Return the entire listing exactly, leaving nothing out.

_Data_:
*** Block opens ***
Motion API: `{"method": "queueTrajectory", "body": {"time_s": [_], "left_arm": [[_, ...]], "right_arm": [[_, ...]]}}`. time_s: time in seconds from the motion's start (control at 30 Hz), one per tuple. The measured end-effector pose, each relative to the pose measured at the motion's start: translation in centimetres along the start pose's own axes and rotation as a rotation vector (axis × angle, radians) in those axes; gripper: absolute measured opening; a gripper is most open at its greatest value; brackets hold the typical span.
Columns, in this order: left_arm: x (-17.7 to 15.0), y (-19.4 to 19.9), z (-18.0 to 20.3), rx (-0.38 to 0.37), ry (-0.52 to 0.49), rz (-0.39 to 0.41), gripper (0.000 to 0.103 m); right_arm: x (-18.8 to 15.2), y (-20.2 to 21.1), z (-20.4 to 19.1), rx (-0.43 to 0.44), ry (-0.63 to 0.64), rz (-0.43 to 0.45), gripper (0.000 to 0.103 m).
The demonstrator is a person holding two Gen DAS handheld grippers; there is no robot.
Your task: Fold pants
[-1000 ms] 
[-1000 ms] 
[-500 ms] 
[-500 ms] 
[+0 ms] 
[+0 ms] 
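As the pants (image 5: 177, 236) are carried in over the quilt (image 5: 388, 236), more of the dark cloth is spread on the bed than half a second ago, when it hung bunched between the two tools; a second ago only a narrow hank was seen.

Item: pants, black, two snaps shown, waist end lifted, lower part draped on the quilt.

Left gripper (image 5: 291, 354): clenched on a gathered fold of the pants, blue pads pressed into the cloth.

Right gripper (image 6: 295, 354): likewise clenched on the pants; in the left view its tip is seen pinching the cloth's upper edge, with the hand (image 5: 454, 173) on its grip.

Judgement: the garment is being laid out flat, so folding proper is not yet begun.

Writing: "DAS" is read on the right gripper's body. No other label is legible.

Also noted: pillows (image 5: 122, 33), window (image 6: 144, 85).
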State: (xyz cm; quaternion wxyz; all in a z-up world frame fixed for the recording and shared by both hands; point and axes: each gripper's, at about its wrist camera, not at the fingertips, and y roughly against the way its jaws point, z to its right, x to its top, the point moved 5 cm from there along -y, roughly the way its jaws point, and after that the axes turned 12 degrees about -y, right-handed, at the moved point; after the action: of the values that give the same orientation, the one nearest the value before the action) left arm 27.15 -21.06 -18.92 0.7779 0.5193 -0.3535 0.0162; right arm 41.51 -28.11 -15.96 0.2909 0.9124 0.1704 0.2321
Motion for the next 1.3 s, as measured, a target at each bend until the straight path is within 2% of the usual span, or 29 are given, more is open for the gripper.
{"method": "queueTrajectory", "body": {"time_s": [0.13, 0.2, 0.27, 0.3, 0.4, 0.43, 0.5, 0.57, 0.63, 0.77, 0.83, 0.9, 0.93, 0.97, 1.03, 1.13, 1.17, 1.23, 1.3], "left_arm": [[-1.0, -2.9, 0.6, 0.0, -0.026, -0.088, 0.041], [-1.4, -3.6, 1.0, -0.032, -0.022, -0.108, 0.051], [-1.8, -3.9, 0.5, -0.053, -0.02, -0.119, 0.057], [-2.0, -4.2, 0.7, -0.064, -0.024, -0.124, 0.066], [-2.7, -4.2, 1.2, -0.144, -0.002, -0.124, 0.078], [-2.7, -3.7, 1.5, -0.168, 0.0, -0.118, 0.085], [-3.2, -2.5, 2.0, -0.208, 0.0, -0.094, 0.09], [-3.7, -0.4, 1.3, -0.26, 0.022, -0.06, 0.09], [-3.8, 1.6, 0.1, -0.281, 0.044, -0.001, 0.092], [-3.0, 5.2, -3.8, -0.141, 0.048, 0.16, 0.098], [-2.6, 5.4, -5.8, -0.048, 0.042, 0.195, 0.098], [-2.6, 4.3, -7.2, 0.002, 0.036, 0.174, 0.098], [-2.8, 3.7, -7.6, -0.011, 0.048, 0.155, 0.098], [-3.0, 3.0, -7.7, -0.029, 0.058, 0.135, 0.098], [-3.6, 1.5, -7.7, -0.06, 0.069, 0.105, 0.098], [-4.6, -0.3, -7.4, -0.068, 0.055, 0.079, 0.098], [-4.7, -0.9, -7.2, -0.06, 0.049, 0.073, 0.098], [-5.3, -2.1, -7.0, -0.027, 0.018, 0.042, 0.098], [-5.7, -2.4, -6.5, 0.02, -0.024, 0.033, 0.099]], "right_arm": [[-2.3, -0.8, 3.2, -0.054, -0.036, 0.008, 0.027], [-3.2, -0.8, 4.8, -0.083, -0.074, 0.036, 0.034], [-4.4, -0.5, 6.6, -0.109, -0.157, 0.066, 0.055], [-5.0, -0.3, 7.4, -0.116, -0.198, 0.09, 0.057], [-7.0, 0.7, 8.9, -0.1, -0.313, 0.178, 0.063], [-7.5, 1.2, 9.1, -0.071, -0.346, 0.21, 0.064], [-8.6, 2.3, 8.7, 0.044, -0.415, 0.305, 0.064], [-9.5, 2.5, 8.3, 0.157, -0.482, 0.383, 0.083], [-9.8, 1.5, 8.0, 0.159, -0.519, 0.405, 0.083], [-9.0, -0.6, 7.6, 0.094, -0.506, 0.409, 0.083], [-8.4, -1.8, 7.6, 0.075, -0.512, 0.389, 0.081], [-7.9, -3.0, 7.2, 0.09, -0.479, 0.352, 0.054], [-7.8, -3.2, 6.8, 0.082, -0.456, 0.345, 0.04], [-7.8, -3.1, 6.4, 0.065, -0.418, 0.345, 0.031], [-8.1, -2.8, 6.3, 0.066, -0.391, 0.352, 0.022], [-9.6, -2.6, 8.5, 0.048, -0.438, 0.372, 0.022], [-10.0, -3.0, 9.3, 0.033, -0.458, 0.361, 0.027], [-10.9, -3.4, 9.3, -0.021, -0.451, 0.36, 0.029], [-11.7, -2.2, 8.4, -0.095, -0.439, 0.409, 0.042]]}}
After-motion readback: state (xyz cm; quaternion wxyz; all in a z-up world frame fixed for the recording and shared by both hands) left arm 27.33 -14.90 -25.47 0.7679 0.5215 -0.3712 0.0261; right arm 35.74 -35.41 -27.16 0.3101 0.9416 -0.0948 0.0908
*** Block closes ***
_Completed task_:
Motion API: `{"method": "queueTrajectory", "body": {"time_s": [_], "left_arm": [[_, ...]], "right_arm": [[_, ...]]}}`. time_s: time in seconds from the motion's start (control at 30 Hz), one per tuple. The measured end-effector pose, each relative to the pose measured at the motion's start: translation in centimetres along the start pose's own axes and rotation as a rotation vector (axis × angle, radians) in those axes; gripper: absolute measured opening; a gripper is most open at its greatest value; brackets hold the typical span.
Columns, in this order: left_arm: x (-17.7 to 15.0), y (-19.4 to 19.9), z (-18.0 to 20.3), rx (-0.38 to 0.37), ry (-0.52 to 0.49), rz (-0.39 to 0.41), gripper (0.000 to 0.103 m); right_arm: x (-18.8 to 15.2), y (-20.2 to 21.1), z (-20.4 to 19.1), rx (-0.43 to 0.44), ry (-0.63 to 0.64), rz (-0.43 to 0.45), gripper (0.000 to 0.103 m).
The demonstrator is a person holding two Gen DAS handheld grippers; there is no robot.
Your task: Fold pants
[-1000 ms] 
[-1000 ms] 
[-500 ms] 
[-500 ms] 
[+0 ms] 
[+0 ms] 
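As the pants (image 5: 177, 236) are carried in over the quilt (image 5: 388, 236), more of the dark cloth is spread on the bed than half a second ago, when it hung bunched between the two tools; a second ago only a narrow hank was seen.

Item: pants, black, two snaps shown, waist end lifted, lower part draped on the quilt.

Left gripper (image 5: 291, 354): clenched on a gathered fold of the pants, blue pads pressed into the cloth.

Right gripper (image 6: 295, 354): likewise clenched on the pants; in the left view its tip is seen pinching the cloth's upper edge, with the hand (image 5: 454, 173) on its grip.

Judgement: the garment is being laid out flat, so folding proper is not yet begun.

Writing: "DAS" is read on the right gripper's body. No other label is legible.

Also noted: pillows (image 5: 122, 33), window (image 6: 144, 85).
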State: (xyz cm; quaternion wxyz; all in a z-up world frame fixed for the recording and shared by both hands; point and axes: each gripper's, at about its wrist camera, not at the fingertips, and y roughly against the way its jaws point, z to its right, x to its top, the point moved 5 cm from there along -y, roughly the way its jaws point, and after that the axes turned 12 degrees about -y, right-handed, at the moved point; after the action: of the values that give the same orientation, the one nearest the value before the action) left arm 27.15 -21.06 -18.92 0.7779 0.5193 -0.3535 0.0162; right arm 41.51 -28.11 -15.96 0.2909 0.9124 0.1704 0.2321
Motion for the next 1.3 s, as measured, a target at each bend until the straight path is within 2% of the usual span, or 29 are given, more is open for the gripper.
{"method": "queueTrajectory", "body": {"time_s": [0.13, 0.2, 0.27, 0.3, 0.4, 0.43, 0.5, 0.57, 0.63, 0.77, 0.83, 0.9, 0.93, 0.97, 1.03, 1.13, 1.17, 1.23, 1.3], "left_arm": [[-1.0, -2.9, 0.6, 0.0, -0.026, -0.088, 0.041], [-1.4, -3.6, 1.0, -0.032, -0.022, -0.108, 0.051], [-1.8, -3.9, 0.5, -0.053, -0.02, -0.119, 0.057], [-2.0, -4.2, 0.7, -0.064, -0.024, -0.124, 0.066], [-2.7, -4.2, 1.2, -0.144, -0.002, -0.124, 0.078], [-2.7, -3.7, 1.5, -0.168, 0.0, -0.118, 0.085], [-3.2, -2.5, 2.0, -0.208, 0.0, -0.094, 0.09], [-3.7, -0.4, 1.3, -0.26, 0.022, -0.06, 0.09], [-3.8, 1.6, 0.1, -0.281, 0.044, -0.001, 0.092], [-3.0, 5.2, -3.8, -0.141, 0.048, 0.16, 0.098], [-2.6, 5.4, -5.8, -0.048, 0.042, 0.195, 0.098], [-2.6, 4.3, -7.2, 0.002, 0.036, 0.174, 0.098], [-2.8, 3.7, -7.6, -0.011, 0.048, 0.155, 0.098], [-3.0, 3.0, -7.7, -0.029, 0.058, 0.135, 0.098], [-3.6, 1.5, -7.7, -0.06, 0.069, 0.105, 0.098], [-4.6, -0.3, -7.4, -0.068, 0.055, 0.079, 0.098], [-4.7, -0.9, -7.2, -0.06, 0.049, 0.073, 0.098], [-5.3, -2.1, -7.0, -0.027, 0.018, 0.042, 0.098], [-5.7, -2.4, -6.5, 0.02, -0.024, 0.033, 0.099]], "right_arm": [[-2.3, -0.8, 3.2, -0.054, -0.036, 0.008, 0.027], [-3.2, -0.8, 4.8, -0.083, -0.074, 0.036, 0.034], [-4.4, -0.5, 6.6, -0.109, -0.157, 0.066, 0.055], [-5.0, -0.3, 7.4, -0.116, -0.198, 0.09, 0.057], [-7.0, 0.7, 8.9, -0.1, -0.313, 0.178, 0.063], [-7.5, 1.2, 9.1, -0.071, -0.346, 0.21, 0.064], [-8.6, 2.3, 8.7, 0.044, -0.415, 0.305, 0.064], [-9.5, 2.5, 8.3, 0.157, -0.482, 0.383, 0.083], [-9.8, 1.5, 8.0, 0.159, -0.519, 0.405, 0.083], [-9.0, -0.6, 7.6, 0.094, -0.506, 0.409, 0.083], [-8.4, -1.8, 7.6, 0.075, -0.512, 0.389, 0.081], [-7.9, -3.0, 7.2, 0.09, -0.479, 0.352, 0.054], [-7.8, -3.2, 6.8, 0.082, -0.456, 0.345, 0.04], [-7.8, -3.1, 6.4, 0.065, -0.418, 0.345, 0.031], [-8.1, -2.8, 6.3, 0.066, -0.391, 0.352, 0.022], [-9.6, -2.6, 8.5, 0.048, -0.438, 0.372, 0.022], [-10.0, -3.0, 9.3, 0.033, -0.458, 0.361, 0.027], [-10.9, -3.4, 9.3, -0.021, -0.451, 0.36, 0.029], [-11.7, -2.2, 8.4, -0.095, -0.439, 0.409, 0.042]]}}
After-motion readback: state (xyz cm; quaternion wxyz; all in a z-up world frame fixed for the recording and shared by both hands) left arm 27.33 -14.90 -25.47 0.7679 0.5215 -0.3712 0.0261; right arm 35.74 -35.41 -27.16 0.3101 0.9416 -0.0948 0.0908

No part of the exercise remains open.